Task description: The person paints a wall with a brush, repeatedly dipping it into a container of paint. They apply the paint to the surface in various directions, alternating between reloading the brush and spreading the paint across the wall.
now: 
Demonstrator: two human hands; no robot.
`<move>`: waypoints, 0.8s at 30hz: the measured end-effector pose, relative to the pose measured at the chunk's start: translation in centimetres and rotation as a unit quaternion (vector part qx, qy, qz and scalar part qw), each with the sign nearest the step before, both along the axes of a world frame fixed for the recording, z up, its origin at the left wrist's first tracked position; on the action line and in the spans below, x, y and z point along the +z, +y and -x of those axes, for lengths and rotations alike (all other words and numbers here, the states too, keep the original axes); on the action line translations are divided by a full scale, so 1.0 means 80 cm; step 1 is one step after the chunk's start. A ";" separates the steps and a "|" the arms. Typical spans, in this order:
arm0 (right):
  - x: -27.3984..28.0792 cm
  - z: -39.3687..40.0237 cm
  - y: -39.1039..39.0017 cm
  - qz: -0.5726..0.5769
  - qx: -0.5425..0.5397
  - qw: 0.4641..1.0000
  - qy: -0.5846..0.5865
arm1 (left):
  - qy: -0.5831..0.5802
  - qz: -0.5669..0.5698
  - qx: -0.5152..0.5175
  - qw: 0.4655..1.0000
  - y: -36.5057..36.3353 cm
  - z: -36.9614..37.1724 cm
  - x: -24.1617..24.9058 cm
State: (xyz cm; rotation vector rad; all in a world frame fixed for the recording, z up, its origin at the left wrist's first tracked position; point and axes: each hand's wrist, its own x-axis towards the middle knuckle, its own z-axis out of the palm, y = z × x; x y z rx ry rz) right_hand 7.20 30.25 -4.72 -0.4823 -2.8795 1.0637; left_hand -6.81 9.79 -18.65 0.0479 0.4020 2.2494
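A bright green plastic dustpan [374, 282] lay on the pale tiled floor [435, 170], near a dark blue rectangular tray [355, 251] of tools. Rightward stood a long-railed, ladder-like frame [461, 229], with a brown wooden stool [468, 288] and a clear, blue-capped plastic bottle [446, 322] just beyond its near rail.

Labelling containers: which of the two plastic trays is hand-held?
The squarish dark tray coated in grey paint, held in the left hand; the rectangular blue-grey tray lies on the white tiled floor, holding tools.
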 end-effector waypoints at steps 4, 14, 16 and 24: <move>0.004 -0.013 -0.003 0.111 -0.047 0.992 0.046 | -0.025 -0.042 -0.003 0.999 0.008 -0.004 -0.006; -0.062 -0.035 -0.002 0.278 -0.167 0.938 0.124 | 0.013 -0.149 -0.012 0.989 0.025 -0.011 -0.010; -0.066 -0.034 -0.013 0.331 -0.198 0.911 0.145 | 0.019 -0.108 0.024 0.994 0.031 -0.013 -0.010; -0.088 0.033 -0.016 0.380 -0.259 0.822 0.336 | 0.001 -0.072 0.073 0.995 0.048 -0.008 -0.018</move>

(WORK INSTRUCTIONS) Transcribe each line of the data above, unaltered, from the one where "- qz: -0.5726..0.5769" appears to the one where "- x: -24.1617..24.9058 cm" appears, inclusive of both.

(YOUR SOLUTION)
  - qz: -0.5726..0.5769
  - qx: -0.5425..0.5397
  - qw: 0.4641..1.0000
  - qy: -0.5846..0.5865
arm1 (left):
  - qy: -0.5831..0.5802
  - qz: -0.5669..0.5698
  - qx: -0.5152..0.5175
  - qw: 0.4655..1.0000
  - y: -36.5057..36.3353 cm
  - z: -36.9614..37.1724 cm
  - x: -24.1617..24.9058 cm

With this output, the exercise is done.